• WORK TO BE COMPLETED
Would you repeat each line below precisely as it stands?
----- COLLECTED MATERIAL -----
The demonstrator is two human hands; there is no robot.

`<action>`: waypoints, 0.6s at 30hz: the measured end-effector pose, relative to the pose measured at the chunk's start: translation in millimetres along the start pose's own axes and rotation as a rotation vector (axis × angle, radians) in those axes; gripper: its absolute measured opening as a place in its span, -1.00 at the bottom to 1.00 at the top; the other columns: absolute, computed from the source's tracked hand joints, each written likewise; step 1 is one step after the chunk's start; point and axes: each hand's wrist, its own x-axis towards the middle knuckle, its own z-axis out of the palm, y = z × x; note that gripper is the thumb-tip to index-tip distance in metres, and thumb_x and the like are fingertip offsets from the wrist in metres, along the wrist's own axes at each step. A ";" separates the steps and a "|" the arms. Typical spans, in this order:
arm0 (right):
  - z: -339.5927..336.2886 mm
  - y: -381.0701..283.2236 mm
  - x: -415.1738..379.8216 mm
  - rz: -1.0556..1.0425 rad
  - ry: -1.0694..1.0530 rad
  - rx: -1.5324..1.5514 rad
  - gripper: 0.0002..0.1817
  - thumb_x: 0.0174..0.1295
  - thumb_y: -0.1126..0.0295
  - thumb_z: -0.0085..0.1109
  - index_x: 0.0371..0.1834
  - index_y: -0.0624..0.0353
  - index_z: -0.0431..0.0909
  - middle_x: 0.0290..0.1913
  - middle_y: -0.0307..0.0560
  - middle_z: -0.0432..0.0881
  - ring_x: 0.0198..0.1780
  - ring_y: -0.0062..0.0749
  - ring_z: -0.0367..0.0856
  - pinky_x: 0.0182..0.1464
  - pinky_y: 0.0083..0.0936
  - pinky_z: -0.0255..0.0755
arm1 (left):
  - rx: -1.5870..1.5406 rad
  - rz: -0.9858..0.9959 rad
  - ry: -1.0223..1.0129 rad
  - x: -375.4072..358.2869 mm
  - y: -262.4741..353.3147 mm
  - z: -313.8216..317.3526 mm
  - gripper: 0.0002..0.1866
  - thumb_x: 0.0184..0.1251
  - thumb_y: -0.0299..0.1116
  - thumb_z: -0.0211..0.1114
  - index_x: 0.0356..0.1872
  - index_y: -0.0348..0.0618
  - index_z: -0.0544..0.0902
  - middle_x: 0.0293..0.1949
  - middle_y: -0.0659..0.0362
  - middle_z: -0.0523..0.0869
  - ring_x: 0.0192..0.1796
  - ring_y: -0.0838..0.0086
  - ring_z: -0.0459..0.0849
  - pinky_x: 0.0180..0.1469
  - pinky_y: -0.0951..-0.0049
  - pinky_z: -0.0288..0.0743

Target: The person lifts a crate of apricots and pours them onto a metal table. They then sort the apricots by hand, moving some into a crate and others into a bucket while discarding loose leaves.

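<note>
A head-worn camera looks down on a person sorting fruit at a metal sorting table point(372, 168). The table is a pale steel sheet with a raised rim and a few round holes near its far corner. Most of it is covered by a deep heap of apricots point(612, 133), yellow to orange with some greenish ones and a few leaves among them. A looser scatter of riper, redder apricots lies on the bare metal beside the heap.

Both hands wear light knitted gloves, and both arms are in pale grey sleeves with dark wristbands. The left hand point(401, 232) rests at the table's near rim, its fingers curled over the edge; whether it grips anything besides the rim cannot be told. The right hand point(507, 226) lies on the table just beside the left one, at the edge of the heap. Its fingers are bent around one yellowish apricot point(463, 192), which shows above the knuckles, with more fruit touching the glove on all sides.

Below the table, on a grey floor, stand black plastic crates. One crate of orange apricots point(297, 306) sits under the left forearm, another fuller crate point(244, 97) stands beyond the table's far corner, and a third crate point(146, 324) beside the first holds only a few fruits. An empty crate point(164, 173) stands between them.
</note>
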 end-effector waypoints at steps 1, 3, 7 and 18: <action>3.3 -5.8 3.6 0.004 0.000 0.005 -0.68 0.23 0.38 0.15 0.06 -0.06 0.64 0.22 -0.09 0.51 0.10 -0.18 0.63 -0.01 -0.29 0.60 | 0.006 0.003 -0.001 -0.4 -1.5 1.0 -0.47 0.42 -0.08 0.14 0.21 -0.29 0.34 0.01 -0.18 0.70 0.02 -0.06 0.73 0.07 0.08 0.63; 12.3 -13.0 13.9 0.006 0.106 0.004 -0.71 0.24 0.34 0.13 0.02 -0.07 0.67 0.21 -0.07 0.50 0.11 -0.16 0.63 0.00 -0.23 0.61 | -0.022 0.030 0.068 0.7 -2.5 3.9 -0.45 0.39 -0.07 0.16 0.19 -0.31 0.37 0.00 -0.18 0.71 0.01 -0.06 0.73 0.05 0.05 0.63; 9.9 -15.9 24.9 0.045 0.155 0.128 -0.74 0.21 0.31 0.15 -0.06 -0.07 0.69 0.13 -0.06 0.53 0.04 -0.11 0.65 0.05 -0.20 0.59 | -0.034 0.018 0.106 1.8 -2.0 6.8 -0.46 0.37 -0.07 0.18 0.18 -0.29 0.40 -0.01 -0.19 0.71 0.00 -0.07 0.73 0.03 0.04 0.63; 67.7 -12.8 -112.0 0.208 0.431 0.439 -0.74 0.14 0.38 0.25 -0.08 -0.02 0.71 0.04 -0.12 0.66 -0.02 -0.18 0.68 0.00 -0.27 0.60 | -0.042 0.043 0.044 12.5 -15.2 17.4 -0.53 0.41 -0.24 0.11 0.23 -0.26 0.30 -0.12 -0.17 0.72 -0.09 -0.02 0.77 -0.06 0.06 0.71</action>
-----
• ANSWER BOX
The demonstrator is two human hands; there is no robot.

`<action>`: waypoints, 0.6s at 30hz: the measured end-effector pose, relative to the pose measured at the chunk's start: translation in millimetres along the start pose's own axes and rotation as a rotation vector (axis × angle, radians) in those axes; gripper: its absolute measured opening as a place in its span, -1.00 at the bottom to 1.00 at the top; the other columns: absolute, computed from the source's tracked hand joints, each written likewise; step 1 is one step after the chunk's start; point and axes: each hand's wrist, its own x-axis towards the middle knuckle, its own z-axis out of the palm, y = z × x; note that gripper is the thumb-tip to index-tip distance in metres, and thumb_x and the like are fingertip offsets from the wrist in metres, along the wrist's own axes at each step. A ";" separates the steps and a "|" the arms. Typical spans, in this order:
arm0 (right):
  - z: -339.5927..336.2886 mm
  - y: -381.0701..283.2236 mm
  - x: -415.1738..379.8216 mm
  - rz: -1.0556..1.0425 rad
  - ry: -1.0694..1.0530 rad
  - rx: -1.5324..1.5514 rad
  - gripper: 0.0002..0.1817
  - thumb_x: 0.0174..0.1295
  - thumb_y: -0.1126..0.0295
  - thumb_z: -0.0085..0.1109
  - index_x: 0.0371..0.1834
  - index_y: -0.0624..0.0353
  - index_z: -0.0431..0.0909
  - middle_x: 0.0290..0.1913
  - middle_y: -0.0307..0.0560
  - middle_z: -0.0432..0.0881
  - ring_x: 0.0198..0.1780
  - ring_y: -0.0062..0.0749
  - ring_z: -0.0367..0.0856
  - pinky_x: 0.0182..0.1464
  - pinky_y: 0.0083..0.0936
  - pinky_z: -0.0255..0.0755
arm1 (left):
  - rx: -1.5870..1.5406 rad
  - rz: -0.9858..0.9959 rad
  - ry: -1.0223..1.0129 rad
  - x: -375.4072..358.2869 mm
  - y: -262.4741..353.3147 mm
  - z: -313.8216..317.3526 mm
  - gripper: 0.0002..0.1866
  - thumb_x: 0.0184..0.1251
  - thumb_y: -0.0299..0.1116
  - thumb_z: -0.0211..0.1114
  - index_x: 0.0356..0.1872
  - index_y: -0.0348..0.0618
  - index_z: -0.0544..0.0902
  - middle_x: 0.0293..0.1949
  - middle_y: -0.0659..0.0362
  - middle_z: -0.0523..0.0869
  - ring_x: 0.0192..0.1796
  - ring_y: -0.0838..0.0086
  - ring_z: -0.0459..0.0849
  - pinky_x: 0.0180..0.1469
  - pinky_y: -0.0951..-0.0049
  - pinky_z: -0.0288..0.0743

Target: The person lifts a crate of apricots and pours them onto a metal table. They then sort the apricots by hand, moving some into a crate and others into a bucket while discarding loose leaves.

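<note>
A head-worn camera looks down on a person sorting fruit at a metal sorting table point(372, 168). The table is a pale steel sheet with a raised rim and a few round holes near its far corner. Most of it is covered by a deep heap of apricots point(612, 133), yellow to orange with some greenish ones and a few leaves among them. A looser scatter of riper, redder apricots lies on the bare metal beside the heap.

Both hands wear light knitted gloves, and both arms are in pale grey sleeves with dark wristbands. The left hand point(401, 232) rests at the table's near rim, its fingers curled over the edge; whether it grips anything besides the rim cannot be told. The right hand point(507, 226) lies on the table just beside the left one, at the edge of the heap. Its fingers are bent around one yellowish apricot point(463, 192), which shows above the knuckles, with more fruit touching the glove on all sides.

Below the table, on a grey floor, stand black plastic crates. One crate of orange apricots point(297, 306) sits under the left forearm, another fuller crate point(244, 97) stands beyond the table's far corner, and a third crate point(146, 324) beside the first holds only a few fruits. An empty crate point(164, 173) stands between them.
</note>
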 end-effector waypoints at steps 1, 3, 7 and 18: <action>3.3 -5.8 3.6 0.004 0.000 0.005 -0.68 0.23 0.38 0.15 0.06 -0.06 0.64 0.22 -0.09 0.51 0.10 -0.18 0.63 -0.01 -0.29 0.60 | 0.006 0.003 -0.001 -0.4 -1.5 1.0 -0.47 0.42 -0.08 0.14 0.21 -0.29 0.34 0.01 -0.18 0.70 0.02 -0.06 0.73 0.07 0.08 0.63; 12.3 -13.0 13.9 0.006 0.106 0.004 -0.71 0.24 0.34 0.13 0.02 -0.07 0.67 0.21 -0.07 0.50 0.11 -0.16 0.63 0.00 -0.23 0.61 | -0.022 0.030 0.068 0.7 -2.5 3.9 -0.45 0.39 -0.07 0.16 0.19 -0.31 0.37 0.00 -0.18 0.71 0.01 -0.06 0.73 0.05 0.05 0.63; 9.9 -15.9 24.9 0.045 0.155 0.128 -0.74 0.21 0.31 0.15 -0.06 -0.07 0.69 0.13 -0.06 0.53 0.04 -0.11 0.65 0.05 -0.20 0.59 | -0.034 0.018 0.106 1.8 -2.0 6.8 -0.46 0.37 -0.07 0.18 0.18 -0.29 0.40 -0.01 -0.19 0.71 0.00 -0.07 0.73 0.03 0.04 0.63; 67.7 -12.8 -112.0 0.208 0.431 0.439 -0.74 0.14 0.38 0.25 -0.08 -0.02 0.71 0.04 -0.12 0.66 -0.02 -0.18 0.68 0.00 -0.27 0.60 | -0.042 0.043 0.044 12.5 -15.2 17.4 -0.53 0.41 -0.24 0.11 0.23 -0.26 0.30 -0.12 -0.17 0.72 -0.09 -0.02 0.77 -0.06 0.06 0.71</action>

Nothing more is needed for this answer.